**EXERCISE DIRECTIONS**
Could you repeat the data word for word while skipping the pictures?

**DATA PROVIDED**
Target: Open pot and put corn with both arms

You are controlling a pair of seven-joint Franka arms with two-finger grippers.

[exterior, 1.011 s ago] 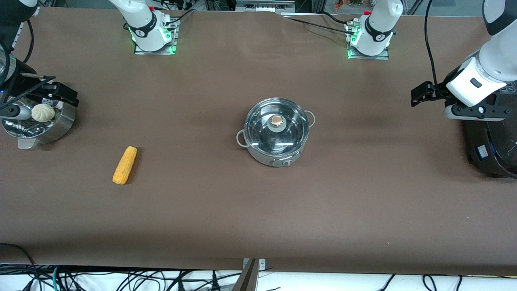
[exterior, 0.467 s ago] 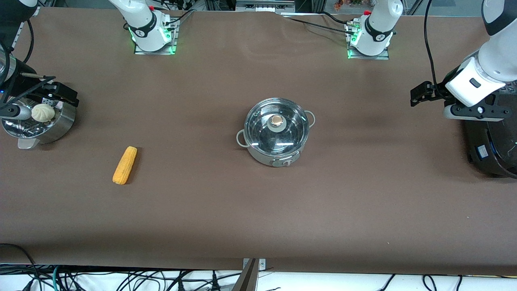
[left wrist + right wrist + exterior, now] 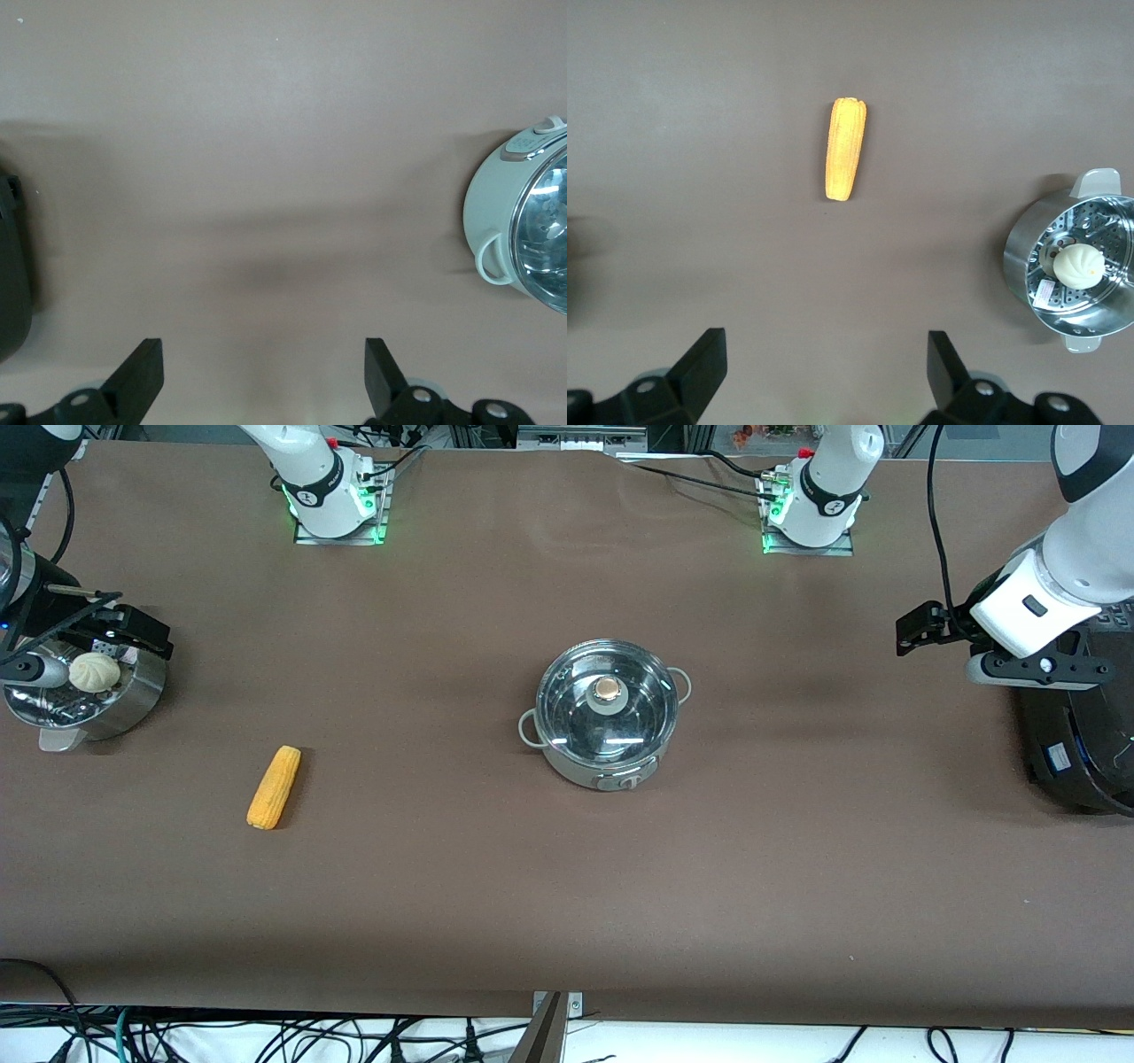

**FINAL ANSWER**
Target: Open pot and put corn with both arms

You are controlling a pair of seven-joint Franka arms with two-finger grippers.

[exterior, 1.011 s ago] 
[exterior, 0.467 s ago] 
[left wrist + right wrist + exterior, now] 

With this, the output is complete.